• _TASK PROMPT_: Of the lines listed below, return exactly those that run from the line containing "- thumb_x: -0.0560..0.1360" through the line containing "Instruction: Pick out", both included.

++++ RECORDS

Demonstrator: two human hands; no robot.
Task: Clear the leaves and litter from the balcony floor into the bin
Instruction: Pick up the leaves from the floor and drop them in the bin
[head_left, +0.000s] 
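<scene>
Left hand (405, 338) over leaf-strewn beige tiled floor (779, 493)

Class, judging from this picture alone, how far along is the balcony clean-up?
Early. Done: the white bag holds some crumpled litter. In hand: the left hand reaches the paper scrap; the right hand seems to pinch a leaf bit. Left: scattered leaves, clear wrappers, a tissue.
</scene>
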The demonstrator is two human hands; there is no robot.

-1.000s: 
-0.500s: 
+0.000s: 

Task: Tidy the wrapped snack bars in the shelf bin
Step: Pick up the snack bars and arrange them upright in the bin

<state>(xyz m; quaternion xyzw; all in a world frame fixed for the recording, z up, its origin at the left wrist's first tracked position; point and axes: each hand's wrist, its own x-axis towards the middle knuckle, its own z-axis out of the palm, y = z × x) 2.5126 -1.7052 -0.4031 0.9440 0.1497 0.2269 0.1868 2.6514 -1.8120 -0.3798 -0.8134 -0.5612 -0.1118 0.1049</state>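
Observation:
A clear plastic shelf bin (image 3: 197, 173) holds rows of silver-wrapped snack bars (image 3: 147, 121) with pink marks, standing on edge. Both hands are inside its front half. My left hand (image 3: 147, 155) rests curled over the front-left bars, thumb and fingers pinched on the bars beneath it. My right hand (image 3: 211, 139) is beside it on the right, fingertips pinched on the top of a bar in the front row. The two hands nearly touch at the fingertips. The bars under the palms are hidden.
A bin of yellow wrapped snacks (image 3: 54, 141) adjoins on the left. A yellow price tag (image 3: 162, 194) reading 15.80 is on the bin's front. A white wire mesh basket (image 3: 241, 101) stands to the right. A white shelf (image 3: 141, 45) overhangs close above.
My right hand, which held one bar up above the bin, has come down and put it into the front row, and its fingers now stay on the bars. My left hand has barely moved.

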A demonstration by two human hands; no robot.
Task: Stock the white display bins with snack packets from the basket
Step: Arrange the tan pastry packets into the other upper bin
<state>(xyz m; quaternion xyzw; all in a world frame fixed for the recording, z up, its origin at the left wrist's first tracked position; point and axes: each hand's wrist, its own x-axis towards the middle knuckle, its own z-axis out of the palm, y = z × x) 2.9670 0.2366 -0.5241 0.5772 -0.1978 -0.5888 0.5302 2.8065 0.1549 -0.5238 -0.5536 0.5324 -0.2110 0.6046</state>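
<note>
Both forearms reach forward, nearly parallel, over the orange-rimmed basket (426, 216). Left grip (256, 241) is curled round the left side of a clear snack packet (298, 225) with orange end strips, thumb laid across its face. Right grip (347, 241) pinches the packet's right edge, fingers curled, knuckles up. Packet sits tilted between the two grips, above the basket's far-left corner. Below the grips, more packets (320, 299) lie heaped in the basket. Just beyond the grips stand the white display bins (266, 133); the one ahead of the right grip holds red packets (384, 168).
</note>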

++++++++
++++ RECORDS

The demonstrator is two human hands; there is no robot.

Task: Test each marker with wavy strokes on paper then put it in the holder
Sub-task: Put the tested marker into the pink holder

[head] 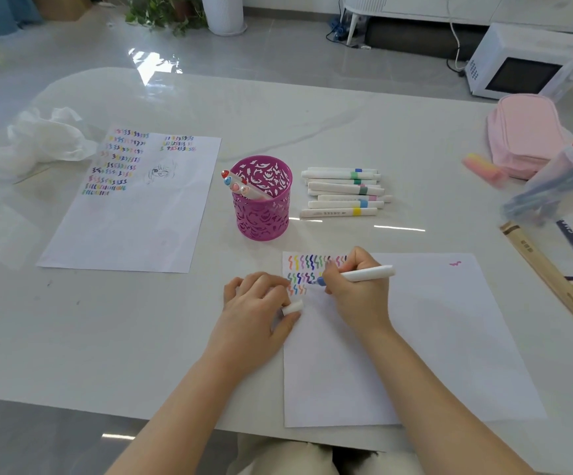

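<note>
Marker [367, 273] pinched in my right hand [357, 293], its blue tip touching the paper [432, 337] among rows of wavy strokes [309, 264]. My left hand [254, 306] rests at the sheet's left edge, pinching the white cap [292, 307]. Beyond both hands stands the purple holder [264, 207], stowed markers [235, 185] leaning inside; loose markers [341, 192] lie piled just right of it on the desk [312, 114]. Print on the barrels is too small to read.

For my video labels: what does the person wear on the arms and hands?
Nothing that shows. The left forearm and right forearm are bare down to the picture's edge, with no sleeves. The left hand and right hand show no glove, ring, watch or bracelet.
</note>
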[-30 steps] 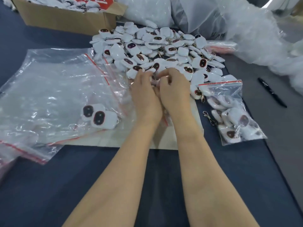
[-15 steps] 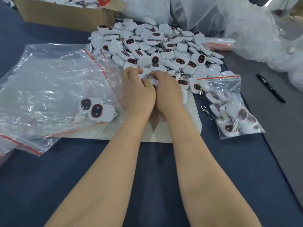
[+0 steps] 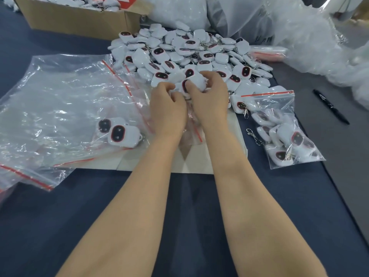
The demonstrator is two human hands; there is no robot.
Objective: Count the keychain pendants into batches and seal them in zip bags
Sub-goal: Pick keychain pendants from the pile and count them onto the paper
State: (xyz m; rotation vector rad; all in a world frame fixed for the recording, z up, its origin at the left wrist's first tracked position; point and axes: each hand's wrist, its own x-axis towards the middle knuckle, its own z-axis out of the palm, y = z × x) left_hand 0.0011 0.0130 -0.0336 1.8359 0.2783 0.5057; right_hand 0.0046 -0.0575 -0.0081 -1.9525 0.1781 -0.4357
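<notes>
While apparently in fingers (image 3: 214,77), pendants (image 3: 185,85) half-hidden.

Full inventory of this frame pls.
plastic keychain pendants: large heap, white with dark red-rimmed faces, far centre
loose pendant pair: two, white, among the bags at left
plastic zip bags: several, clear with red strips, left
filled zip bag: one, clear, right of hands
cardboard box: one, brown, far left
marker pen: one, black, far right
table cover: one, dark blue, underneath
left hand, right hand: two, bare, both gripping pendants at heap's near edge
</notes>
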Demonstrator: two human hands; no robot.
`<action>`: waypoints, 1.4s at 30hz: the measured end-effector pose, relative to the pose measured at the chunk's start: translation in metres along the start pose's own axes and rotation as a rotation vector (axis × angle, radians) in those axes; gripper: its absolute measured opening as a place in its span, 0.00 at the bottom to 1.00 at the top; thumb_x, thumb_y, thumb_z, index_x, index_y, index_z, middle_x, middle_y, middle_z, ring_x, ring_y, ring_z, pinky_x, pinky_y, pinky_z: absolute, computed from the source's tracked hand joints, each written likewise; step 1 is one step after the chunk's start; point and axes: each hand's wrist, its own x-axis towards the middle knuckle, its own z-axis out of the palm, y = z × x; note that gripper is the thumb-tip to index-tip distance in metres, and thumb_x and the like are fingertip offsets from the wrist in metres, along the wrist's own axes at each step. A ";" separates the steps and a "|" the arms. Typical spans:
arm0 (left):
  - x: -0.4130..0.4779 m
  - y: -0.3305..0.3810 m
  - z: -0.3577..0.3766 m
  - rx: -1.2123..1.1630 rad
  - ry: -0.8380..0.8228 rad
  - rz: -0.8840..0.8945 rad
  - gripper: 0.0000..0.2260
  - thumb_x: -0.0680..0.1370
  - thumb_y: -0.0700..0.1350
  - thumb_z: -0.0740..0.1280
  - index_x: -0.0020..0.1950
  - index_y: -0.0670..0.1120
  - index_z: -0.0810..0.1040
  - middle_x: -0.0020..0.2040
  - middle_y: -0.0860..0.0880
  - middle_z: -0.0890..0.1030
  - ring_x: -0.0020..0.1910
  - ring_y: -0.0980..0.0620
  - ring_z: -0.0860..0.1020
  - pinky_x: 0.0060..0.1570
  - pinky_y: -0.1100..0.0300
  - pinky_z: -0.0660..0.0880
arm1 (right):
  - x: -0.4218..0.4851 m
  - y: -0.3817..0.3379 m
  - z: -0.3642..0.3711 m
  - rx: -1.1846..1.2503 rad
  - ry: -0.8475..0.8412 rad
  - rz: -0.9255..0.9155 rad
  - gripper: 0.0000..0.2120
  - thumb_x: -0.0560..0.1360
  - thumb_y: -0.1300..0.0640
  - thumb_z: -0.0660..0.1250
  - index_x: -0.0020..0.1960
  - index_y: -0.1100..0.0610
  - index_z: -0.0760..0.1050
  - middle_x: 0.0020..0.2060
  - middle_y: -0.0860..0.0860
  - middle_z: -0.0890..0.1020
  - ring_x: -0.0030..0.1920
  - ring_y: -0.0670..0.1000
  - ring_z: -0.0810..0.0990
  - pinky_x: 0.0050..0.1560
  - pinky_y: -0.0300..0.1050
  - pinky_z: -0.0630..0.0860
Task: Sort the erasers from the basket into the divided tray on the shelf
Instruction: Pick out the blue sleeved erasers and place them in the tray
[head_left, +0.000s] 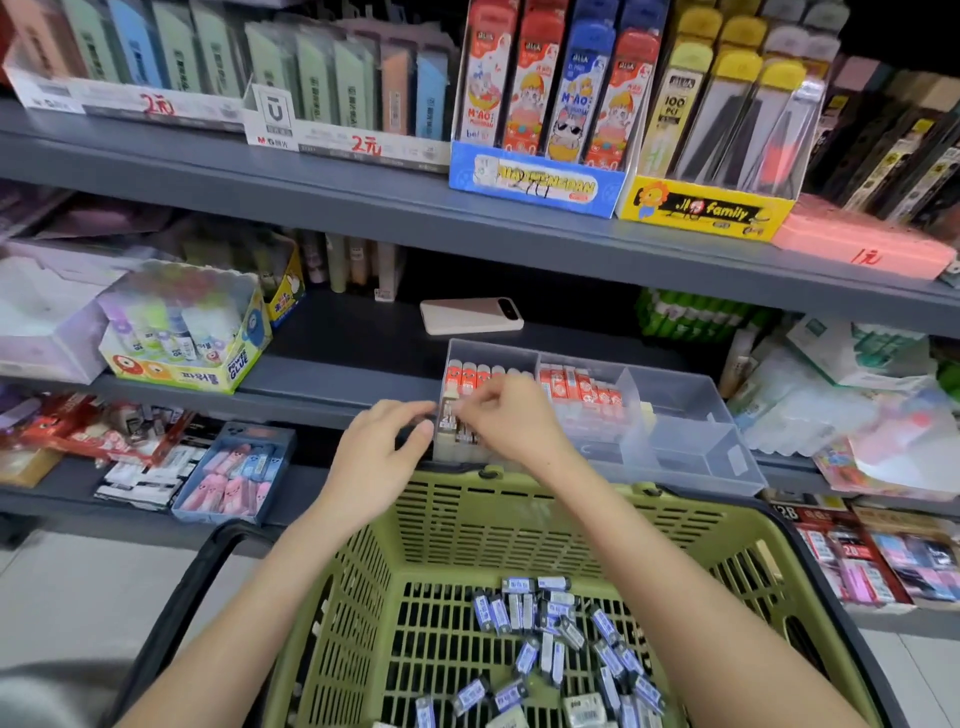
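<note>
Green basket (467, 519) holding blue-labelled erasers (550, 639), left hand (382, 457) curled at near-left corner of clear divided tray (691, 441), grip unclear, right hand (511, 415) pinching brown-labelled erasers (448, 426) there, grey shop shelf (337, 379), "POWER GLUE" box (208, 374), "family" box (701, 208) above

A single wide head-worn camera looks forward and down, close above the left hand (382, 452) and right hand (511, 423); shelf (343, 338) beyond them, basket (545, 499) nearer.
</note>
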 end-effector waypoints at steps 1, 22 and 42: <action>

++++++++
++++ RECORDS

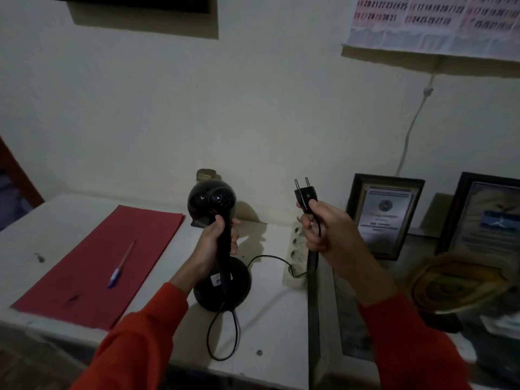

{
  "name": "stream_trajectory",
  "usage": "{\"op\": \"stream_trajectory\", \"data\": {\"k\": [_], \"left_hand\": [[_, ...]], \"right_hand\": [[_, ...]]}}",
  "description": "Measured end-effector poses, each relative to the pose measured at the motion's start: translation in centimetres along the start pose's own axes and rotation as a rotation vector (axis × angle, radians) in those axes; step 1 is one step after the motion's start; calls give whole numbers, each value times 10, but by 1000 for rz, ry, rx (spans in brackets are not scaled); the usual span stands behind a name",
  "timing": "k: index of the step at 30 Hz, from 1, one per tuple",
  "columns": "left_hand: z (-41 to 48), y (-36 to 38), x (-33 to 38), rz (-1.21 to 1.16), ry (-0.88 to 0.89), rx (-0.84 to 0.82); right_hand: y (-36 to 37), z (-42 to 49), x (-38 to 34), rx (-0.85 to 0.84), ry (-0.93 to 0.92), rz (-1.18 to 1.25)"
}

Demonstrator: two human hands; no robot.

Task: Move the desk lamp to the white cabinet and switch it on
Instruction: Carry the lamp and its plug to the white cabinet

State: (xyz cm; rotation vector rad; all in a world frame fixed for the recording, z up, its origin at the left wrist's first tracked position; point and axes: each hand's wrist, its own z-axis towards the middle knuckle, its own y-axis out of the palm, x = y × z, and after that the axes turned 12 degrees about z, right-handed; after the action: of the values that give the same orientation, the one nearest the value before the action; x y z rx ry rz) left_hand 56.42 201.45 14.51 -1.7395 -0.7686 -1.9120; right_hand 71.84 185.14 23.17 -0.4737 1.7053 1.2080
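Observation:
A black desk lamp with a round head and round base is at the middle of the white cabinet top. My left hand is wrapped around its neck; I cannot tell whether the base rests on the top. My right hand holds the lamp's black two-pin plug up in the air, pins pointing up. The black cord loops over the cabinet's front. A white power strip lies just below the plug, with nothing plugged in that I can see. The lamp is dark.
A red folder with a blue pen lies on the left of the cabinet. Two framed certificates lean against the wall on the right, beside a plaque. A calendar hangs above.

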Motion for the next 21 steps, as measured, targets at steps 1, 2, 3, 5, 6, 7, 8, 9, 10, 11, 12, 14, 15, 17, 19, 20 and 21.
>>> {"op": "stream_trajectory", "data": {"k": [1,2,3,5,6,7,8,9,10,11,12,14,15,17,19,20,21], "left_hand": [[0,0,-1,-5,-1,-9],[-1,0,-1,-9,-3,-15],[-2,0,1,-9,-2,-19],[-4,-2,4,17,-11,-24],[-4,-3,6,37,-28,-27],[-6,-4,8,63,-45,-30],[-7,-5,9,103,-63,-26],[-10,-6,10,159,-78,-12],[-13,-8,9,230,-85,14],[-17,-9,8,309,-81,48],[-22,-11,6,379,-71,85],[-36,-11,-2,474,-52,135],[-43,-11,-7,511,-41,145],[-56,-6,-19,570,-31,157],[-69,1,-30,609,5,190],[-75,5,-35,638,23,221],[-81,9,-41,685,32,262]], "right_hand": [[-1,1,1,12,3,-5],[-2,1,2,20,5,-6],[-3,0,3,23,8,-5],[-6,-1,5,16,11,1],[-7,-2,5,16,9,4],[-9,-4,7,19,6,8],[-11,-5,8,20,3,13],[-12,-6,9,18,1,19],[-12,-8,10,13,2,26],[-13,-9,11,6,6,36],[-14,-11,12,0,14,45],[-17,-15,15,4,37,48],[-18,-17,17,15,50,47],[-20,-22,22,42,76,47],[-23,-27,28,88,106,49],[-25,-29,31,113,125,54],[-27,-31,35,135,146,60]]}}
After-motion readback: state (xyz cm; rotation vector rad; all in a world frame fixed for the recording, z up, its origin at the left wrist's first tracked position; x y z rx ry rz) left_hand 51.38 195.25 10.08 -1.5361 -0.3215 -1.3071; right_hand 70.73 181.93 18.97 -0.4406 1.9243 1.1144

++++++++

• _WRITTEN REPLY_:
  - thumb_x: -0.0560..0.1360
  - thumb_y: -0.1300..0.0640
  - thumb_z: -0.0660..0.1250
  - index_x: -0.0020..0.1960
  - index_y: -0.1100..0.0610
  - index_z: -0.0760..0.1050
  - middle_x: 0.0020..0.2060
  - middle_y: -0.0860..0.0860
  - middle_z: -0.0890..0.1020
  - ring_x: -0.0030..0.1920
  - ring_y: -0.0670..0.1000
  - ring_z: -0.0810..0.0990
  - pinky_x: 0.0050..0.1560
  - pinky_y: -0.0300..0.1050
  - pinky_z: -0.0630..0.0860
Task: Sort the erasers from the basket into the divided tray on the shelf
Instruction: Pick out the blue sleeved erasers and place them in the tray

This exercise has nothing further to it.